TGF-βinhibits the proliferation of T-lymphocytes by downregulating predominantly IL2 mediated proliferative signals. It also inhibits the growth of natural killer cells in vivo and deactivates macrophages. TGF-β blocks the antitumor activity mediated in vivo by IL2 and transferred lymphokine-activated or tumor infiltrating lymphocytes . TGF-β inhibits the synthesis of GM-CSF, IL3, and the expression of the receptor for G-CSF. It also inhibits the growth of immature hematopoietic progenitor cells induced by IL3, GM-CSF, and M-CSF.TGF-β also inhibits megakaryocytopoiesis. In many cell types TGF-β antagonizes the biological activities of EGF, PDGF,aFGF and bFGF. TGF-β-1 and TGF-β-2 inhibit the proliferation of lymphocytes induced by IL1. The latent form of TGF-βis a strong inhibitor of erythroleukemia cell lines.

The extent of growth inhibition induced by TGF-β depends on the cell type, on the concentration of TGF-β, and on the presence of other factors. The growth-inhibitory activities of TGF-β can be abolished by HGF (hepatocyte growth factor). 
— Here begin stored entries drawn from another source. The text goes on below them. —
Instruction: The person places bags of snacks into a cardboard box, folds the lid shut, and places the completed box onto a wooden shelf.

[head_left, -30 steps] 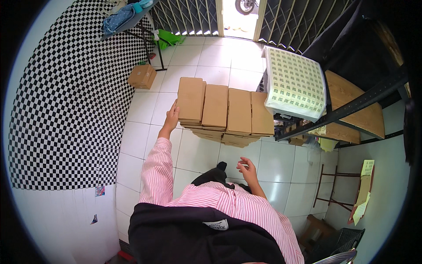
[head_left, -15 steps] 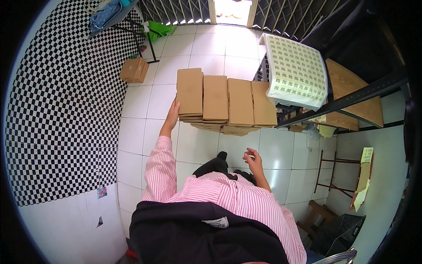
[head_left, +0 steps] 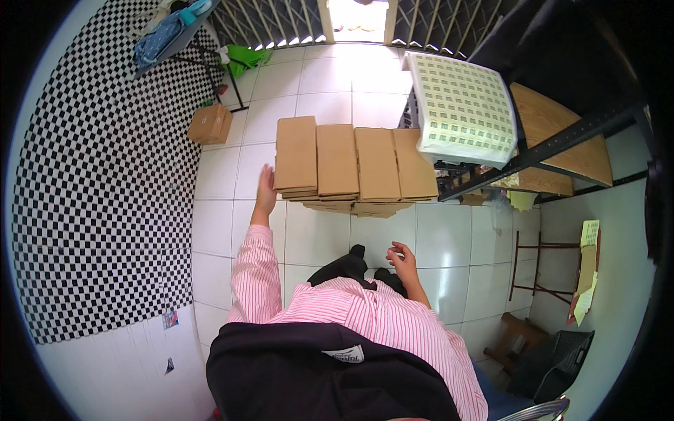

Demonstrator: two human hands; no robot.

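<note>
Several side-by-side piles of folded brown cardboard boxes stand in front of me, their edges nearly meeting. Beside the left edge of the leftmost pile is my left hand, its fingers stretched out straight, with a narrow gap to the cardboard. It holds nothing. My right hand hangs low over the floor in front of my body, fingers loosely bent and apart, with nothing in it. What supports the piles is mostly hidden beneath them.
Right of the piles, a crate under a patterned white cover adjoins a black metal shelf frame. A small carton sits on the floor by the checkered wall. A black crate stands at lower right.
My left hand has come off the leftmost pile's edge and moved slightly left and down. The right hand stays much the same. The whole view has shifted a little.
</note>
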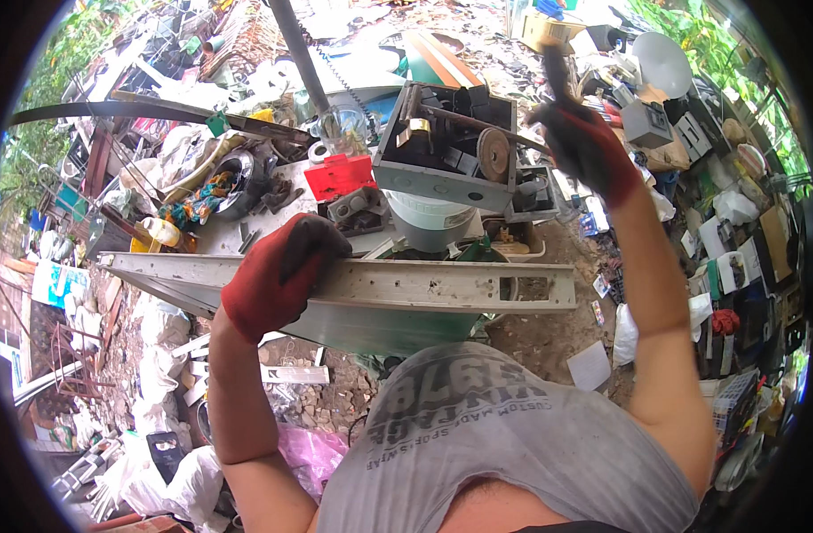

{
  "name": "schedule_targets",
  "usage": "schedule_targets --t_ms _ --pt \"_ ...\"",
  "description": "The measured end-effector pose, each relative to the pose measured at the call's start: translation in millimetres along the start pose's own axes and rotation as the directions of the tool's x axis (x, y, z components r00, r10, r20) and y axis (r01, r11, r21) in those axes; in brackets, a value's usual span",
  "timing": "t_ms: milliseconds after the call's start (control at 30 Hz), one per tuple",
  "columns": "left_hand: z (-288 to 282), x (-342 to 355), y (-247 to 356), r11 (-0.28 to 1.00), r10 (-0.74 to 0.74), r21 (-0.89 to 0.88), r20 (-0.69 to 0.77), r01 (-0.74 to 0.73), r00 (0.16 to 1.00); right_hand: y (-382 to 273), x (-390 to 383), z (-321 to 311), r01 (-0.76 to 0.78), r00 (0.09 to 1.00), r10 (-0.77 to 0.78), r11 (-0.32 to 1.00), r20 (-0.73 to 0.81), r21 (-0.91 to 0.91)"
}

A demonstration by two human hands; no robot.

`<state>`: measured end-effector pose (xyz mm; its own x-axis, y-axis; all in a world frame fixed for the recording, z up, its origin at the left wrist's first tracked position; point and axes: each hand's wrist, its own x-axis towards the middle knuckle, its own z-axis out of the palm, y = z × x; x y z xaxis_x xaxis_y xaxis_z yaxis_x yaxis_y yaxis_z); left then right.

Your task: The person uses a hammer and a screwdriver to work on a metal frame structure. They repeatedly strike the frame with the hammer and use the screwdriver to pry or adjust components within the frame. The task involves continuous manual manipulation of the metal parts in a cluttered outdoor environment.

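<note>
My left hand (282, 277), in a red and black work glove, is closed over a long pale metal channel (415, 282) lying crosswise in front of me. Slots and small holes mark the channel's right end. My right hand (589, 147), gloved the same way, is raised at the upper right and blurred by motion. Out of its closed fingers a dark stick-like tool (557, 71) points upward; its kind does not show clearly. Just left of it a brown rod (478, 124) crosses a grey metal box (446, 178) with dark parts and a round disc (494, 155) inside.
The box rests on a white bucket (429, 218). Left of it are a red plastic piece (338, 178) and a clear jar (342, 129). A dark pole (300, 53) slants down behind. Scrap heaps surround me, with a white dish (662, 64) at right and pink plastic (309, 453) below.
</note>
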<state>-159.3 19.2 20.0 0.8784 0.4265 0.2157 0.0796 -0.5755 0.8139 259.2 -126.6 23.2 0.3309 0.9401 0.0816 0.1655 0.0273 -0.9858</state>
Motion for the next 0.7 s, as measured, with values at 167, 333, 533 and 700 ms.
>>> schedule_targets --t_ms 167,333,533,700 --pt "4 13 -2 0.997 -0.070 0.046 0.025 0.069 0.997 24 -116 21 0.144 0.984 -0.175 0.893 0.032 0.426" --pt "-6 41 11 0.931 -0.366 0.070 0.188 0.359 0.911 52 -159 49 -0.048 0.996 0.075 0.907 -0.047 0.419" --pt "26 150 10 0.899 -0.137 0.439 0.262 0.008 0.955 39 -156 61 0.035 0.999 -0.022 0.930 -0.042 0.365" --pt "59 239 -39 0.769 0.024 0.619 0.224 -0.161 0.974 43 -157 62 0.020 0.999 -0.006 0.932 -0.037 0.361"
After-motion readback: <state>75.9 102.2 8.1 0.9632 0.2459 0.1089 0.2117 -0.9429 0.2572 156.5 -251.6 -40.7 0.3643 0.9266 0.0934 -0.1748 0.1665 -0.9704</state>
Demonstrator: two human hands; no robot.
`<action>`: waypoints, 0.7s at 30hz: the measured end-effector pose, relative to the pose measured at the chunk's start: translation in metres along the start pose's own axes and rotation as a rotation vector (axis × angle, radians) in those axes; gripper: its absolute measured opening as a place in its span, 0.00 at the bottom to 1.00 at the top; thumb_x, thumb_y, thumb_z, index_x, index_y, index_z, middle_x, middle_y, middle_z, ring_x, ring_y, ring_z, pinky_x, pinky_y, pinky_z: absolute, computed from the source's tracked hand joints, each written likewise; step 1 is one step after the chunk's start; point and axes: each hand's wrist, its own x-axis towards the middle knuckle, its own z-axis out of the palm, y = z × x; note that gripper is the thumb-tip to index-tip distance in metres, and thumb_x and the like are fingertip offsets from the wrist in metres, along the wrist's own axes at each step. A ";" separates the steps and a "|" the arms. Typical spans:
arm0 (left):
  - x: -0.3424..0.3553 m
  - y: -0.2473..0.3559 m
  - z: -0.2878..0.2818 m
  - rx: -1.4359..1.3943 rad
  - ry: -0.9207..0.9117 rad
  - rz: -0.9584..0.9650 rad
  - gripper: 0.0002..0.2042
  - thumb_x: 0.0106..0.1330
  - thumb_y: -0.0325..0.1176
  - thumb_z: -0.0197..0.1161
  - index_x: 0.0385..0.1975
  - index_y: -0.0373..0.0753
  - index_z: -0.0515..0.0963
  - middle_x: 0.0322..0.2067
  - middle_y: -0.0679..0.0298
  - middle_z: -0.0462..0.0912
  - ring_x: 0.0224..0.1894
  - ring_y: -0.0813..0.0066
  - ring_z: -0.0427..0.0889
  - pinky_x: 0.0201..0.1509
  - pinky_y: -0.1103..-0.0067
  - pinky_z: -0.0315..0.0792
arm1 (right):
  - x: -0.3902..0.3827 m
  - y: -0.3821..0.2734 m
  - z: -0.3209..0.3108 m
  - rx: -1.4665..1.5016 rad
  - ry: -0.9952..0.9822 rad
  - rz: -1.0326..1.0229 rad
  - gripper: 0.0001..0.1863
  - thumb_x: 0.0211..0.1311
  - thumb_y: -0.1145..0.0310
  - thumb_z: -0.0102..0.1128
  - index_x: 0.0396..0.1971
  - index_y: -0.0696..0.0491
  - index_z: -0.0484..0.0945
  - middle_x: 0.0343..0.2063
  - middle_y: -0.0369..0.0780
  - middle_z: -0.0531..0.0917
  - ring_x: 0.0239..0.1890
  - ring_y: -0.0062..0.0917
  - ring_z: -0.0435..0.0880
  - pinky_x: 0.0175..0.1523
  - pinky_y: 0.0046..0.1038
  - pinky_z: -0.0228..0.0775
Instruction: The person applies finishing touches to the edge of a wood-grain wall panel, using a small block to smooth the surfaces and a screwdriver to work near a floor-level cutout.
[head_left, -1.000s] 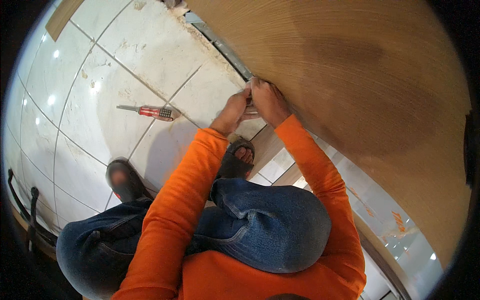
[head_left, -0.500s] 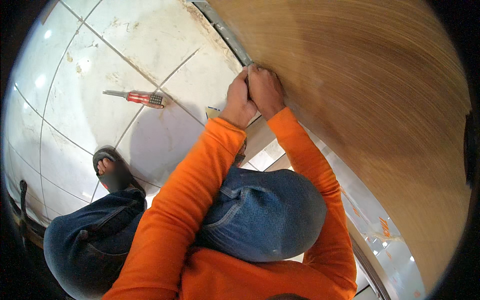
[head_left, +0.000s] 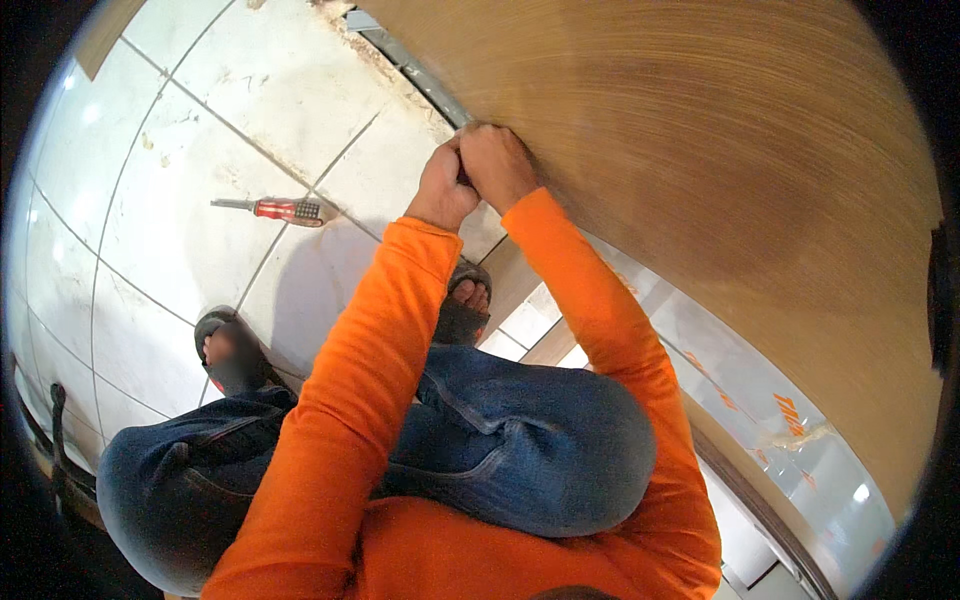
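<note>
Both hands meet at the lower edge of a large wood-grain panel (head_left: pixel 700 170), where a grey metal strip (head_left: pixel 410 68) runs along the border. My left hand (head_left: pixel 441 190) is closed, thumb side up, pressed beside the other hand. Curled into a fist against the panel is my right hand (head_left: pixel 497 160), its knuckles at the near end of the visible strip. Whatever the fingers of either hand pinch is hidden between and beneath them.
On the white floor tiles (head_left: pixel 250 130) to the left lies a screwdriver (head_left: pixel 285 210) with a red and black handle. My sandalled feet stand below it. Clear plastic film (head_left: pixel 745 400) with orange print lies along the panel at right.
The view has shifted, so more film and my right foot show. My hands stay together at the panel edge, slightly farther left in the picture. The screwdriver still lies on the tiles.
</note>
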 end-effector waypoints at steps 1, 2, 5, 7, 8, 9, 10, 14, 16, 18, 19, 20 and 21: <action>0.002 0.002 0.008 -0.147 0.070 -0.113 0.16 0.77 0.33 0.42 0.54 0.36 0.74 0.53 0.54 0.80 0.55 0.58 0.78 0.62 0.63 0.73 | -0.002 0.002 0.000 0.016 -0.004 0.022 0.10 0.61 0.73 0.54 0.29 0.58 0.85 0.30 0.51 0.86 0.33 0.42 0.89 0.38 0.41 0.83; 0.005 -0.004 0.015 -0.118 0.093 -0.115 0.16 0.77 0.34 0.42 0.53 0.36 0.75 0.52 0.54 0.81 0.54 0.58 0.79 0.62 0.63 0.73 | -0.007 0.011 0.005 0.019 -0.005 0.020 0.10 0.61 0.73 0.54 0.30 0.59 0.84 0.30 0.51 0.86 0.33 0.42 0.89 0.38 0.41 0.82; 0.016 0.000 -0.004 -0.175 0.098 -0.139 0.16 0.77 0.33 0.41 0.51 0.35 0.76 0.50 0.54 0.82 0.53 0.59 0.80 0.60 0.63 0.75 | -0.001 0.009 0.010 0.041 0.031 -0.008 0.09 0.62 0.72 0.53 0.31 0.59 0.82 0.29 0.52 0.86 0.33 0.43 0.89 0.38 0.42 0.82; 0.017 0.002 -0.004 -0.199 0.132 -0.118 0.14 0.74 0.31 0.48 0.53 0.32 0.75 0.50 0.54 0.83 0.52 0.62 0.81 0.60 0.66 0.75 | -0.003 0.003 0.011 0.058 0.052 0.018 0.09 0.62 0.73 0.53 0.32 0.59 0.82 0.28 0.52 0.86 0.33 0.43 0.88 0.38 0.42 0.82; 0.015 -0.002 -0.007 -0.212 0.155 -0.117 0.15 0.72 0.30 0.52 0.54 0.31 0.75 0.50 0.53 0.83 0.51 0.63 0.82 0.59 0.67 0.76 | -0.004 0.002 0.011 0.067 0.046 0.007 0.09 0.62 0.73 0.53 0.31 0.59 0.82 0.28 0.52 0.85 0.33 0.43 0.88 0.38 0.42 0.82; 0.013 -0.004 -0.019 -0.101 -0.045 0.010 0.16 0.68 0.29 0.56 0.54 0.31 0.75 0.50 0.55 0.83 0.52 0.65 0.82 0.59 0.69 0.76 | -0.003 0.002 0.012 0.076 0.039 -0.004 0.08 0.61 0.73 0.54 0.31 0.59 0.82 0.28 0.52 0.85 0.33 0.44 0.88 0.38 0.42 0.82; 0.008 -0.004 -0.032 0.011 -0.244 0.135 0.18 0.64 0.27 0.61 0.54 0.31 0.75 0.50 0.56 0.83 0.52 0.68 0.81 0.58 0.71 0.75 | -0.003 0.001 0.014 0.087 0.032 -0.015 0.08 0.61 0.73 0.54 0.31 0.59 0.82 0.28 0.52 0.85 0.34 0.44 0.88 0.38 0.41 0.82; -0.003 0.012 -0.004 0.854 -0.175 0.208 0.14 0.70 0.26 0.53 0.54 0.32 0.74 0.50 0.55 0.82 0.49 0.64 0.82 0.56 0.69 0.77 | -0.003 0.012 0.009 0.050 -0.023 0.045 0.08 0.60 0.72 0.56 0.31 0.59 0.84 0.30 0.52 0.86 0.35 0.44 0.89 0.39 0.41 0.82; 0.002 0.030 -0.026 0.767 -0.126 0.118 0.21 0.58 0.26 0.66 0.52 0.30 0.75 0.47 0.56 0.84 0.47 0.69 0.82 0.53 0.74 0.77 | 0.011 -0.007 0.007 0.093 -0.042 -0.004 0.09 0.59 0.72 0.57 0.31 0.58 0.85 0.31 0.52 0.86 0.35 0.44 0.89 0.39 0.41 0.82; 0.006 0.041 -0.024 1.078 -0.133 0.144 0.25 0.50 0.27 0.74 0.49 0.28 0.77 0.43 0.57 0.85 0.44 0.71 0.83 0.50 0.76 0.77 | 0.022 -0.001 0.009 0.050 -0.080 0.020 0.09 0.59 0.72 0.57 0.30 0.57 0.87 0.31 0.51 0.87 0.36 0.43 0.89 0.40 0.42 0.82; 0.001 0.050 -0.019 1.440 -0.150 0.242 0.25 0.47 0.28 0.76 0.47 0.27 0.79 0.41 0.56 0.86 0.42 0.71 0.84 0.48 0.77 0.77 | 0.026 0.001 0.009 0.031 -0.097 0.036 0.10 0.59 0.71 0.57 0.30 0.56 0.88 0.32 0.50 0.87 0.36 0.43 0.89 0.41 0.42 0.82; 0.000 0.053 -0.018 1.436 -0.145 0.262 0.22 0.48 0.32 0.77 0.42 0.28 0.80 0.38 0.57 0.87 0.41 0.68 0.85 0.47 0.75 0.78 | 0.034 -0.002 0.012 0.019 -0.076 0.040 0.10 0.58 0.71 0.58 0.30 0.55 0.88 0.32 0.50 0.87 0.36 0.43 0.89 0.41 0.42 0.82; 0.000 0.053 -0.015 1.428 -0.147 0.284 0.20 0.48 0.36 0.77 0.37 0.29 0.81 0.35 0.57 0.88 0.39 0.65 0.86 0.46 0.74 0.78 | 0.041 -0.003 0.013 0.001 -0.056 0.048 0.10 0.58 0.71 0.58 0.30 0.54 0.89 0.32 0.49 0.87 0.36 0.43 0.89 0.41 0.42 0.82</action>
Although TGF-β inhibits the growth of endothelial cells it promotes angiogenesis in several bioassays.And TGF-β stimulates the growth of some cell types of mesenchymal origin including fibroblasts and osteoblasts in vivo and in vitro. TGF-β induces the synthesis of bone matrix proteins in osteoblasts.At concentrations of 1-2 fg/cell TGF-βis a growth inhibitor for smooth muscle cells, fibroblasts, and chondrocytes.But at higher concentrations TGF-βstimulates the growth of these cells.